*What you will do*.
Repeat the listing exactly. Any picture in it should be left out of the copy.

*Provided data*.

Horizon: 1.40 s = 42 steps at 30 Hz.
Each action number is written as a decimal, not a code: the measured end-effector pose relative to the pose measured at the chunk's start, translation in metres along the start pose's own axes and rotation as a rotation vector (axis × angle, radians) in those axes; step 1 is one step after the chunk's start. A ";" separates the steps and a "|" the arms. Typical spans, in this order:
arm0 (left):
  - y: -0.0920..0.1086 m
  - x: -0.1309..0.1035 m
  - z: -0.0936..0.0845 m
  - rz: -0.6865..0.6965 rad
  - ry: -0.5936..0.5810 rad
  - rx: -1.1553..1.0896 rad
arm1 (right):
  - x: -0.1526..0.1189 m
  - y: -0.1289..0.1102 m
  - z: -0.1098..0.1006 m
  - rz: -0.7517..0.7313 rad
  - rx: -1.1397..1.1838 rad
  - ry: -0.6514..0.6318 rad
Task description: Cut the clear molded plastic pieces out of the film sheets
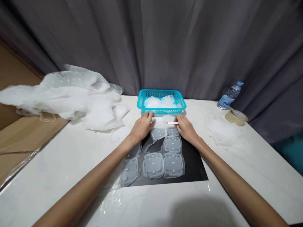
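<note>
My right hand [185,127] pinches a thin white stick [172,123] that points left over white fluffy material. My left hand [143,125] rests at the left edge of this white material [161,121], its fingers bent; whether they grip any of it is too small to tell. Below both hands, a clear plastic sheet with several grey rounded-square pieces [153,165] lies on a black mat [195,167]. Just beyond my fingers stands a turquoise basket [162,110] with white fluffy pieces [163,101] inside.
At the left, a large heap of white sheer material [71,94] lies beside a cardboard box [26,134]. On the right are a water bottle [229,96], a tape roll [236,117] and a thin white fluffy patch [221,129]. A grey curtain [165,41] hangs behind the white table [59,176].
</note>
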<state>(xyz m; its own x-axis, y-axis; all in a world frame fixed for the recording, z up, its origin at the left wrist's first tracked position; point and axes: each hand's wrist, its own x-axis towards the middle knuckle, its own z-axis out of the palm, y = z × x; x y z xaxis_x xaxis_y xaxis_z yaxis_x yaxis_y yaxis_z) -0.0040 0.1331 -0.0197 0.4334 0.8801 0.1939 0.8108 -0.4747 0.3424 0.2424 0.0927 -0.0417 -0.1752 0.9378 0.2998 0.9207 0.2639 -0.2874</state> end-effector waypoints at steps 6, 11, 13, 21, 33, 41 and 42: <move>-0.014 0.015 0.010 -0.049 -0.005 -0.093 | -0.023 -0.001 -0.005 0.231 0.012 0.022; -0.018 0.036 0.014 -0.057 -0.075 -0.181 | -0.037 -0.012 -0.017 0.308 0.044 -0.060; -0.017 0.039 0.010 -0.043 -0.088 -0.221 | -0.041 -0.017 -0.021 0.311 0.065 -0.101; -0.012 0.023 -0.004 -0.047 0.029 -0.213 | -0.065 -0.030 -0.044 0.292 0.188 -0.235; 0.033 -0.048 -0.029 0.214 -0.030 -0.093 | -0.079 -0.030 -0.029 0.090 0.286 -0.070; 0.063 -0.103 -0.011 0.530 -0.305 -0.297 | -0.102 -0.019 -0.075 0.026 0.554 -0.019; 0.065 -0.104 -0.009 0.533 -0.294 -0.291 | -0.111 -0.020 -0.079 0.027 0.632 -0.056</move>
<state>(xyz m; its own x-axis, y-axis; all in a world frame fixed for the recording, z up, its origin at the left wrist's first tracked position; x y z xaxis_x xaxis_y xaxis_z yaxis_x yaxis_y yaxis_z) 0.0001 0.0105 -0.0096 0.8675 0.4709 0.1604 0.3353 -0.7917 0.5107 0.2710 -0.0343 0.0026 -0.1886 0.9519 0.2416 0.5442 0.3061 -0.7811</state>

*Written reply*.
Horizon: 1.40 s = 42 steps at 30 Hz.
Each action number is written as a decimal, not a code: the measured end-effector pose relative to the pose measured at the chunk's start, translation in metres along the start pose's own axes and rotation as a rotation vector (axis × angle, radians) in those axes; step 1 is one step after the chunk's start. A ";" separates the steps and a "|" the arms. Typical spans, in this order:
arm0 (left):
  - y: -0.0920..0.1086 m
  - x: -0.1309..0.1035 m
  - z: -0.0936..0.0845 m
  - rz: -0.6865..0.6965 rad
  - ry: -0.5936..0.5810 rad
  - rx: -1.1553..1.0896 rad
arm1 (right):
  - x: -0.1526..0.1189 m
  - y: -0.1289..0.1102 m
  - z: -0.1098..0.1006 m
  - rz: -0.7517..0.7313 rad
  - rx: -1.1397..1.1838 rad
  - ry: -0.6514..0.6318 rad
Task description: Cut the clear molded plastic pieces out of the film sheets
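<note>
My right hand [185,127] pinches a thin white stick [172,123] that points left over white fluffy material. My left hand [143,125] rests at the left edge of this white material [161,121], its fingers bent; whether they grip any of it is too small to tell. Below both hands, a clear plastic sheet with several grey rounded-square pieces [153,165] lies on a black mat [195,167]. Just beyond my fingers stands a turquoise basket [162,110] with white fluffy pieces [163,101] inside.
At the left, a large heap of white sheer material [71,94] lies beside a cardboard box [26,134]. On the right are a water bottle [229,96], a tape roll [236,117] and a thin white fluffy patch [221,129]. A grey curtain [165,41] hangs behind the white table [59,176].
</note>
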<state>(xyz m; its own x-axis, y-axis; all in a world frame fixed for the recording, z up, its origin at the left wrist's first tracked position; point and axes: each hand's wrist, its own x-axis towards the middle knuckle, its own z-axis out of the palm, y = z × x; x y z xaxis_x xaxis_y xaxis_z yaxis_x yaxis_y yaxis_z) -0.0040 0.1331 -0.0197 0.4334 0.8801 0.1939 0.8108 -0.4747 0.3424 0.2424 0.0927 -0.0417 -0.1752 0.9378 0.2998 0.9207 0.2639 -0.2874</state> end-effector waypoints at steps 6, 11, 13, 21, 33, 41 and 42: <move>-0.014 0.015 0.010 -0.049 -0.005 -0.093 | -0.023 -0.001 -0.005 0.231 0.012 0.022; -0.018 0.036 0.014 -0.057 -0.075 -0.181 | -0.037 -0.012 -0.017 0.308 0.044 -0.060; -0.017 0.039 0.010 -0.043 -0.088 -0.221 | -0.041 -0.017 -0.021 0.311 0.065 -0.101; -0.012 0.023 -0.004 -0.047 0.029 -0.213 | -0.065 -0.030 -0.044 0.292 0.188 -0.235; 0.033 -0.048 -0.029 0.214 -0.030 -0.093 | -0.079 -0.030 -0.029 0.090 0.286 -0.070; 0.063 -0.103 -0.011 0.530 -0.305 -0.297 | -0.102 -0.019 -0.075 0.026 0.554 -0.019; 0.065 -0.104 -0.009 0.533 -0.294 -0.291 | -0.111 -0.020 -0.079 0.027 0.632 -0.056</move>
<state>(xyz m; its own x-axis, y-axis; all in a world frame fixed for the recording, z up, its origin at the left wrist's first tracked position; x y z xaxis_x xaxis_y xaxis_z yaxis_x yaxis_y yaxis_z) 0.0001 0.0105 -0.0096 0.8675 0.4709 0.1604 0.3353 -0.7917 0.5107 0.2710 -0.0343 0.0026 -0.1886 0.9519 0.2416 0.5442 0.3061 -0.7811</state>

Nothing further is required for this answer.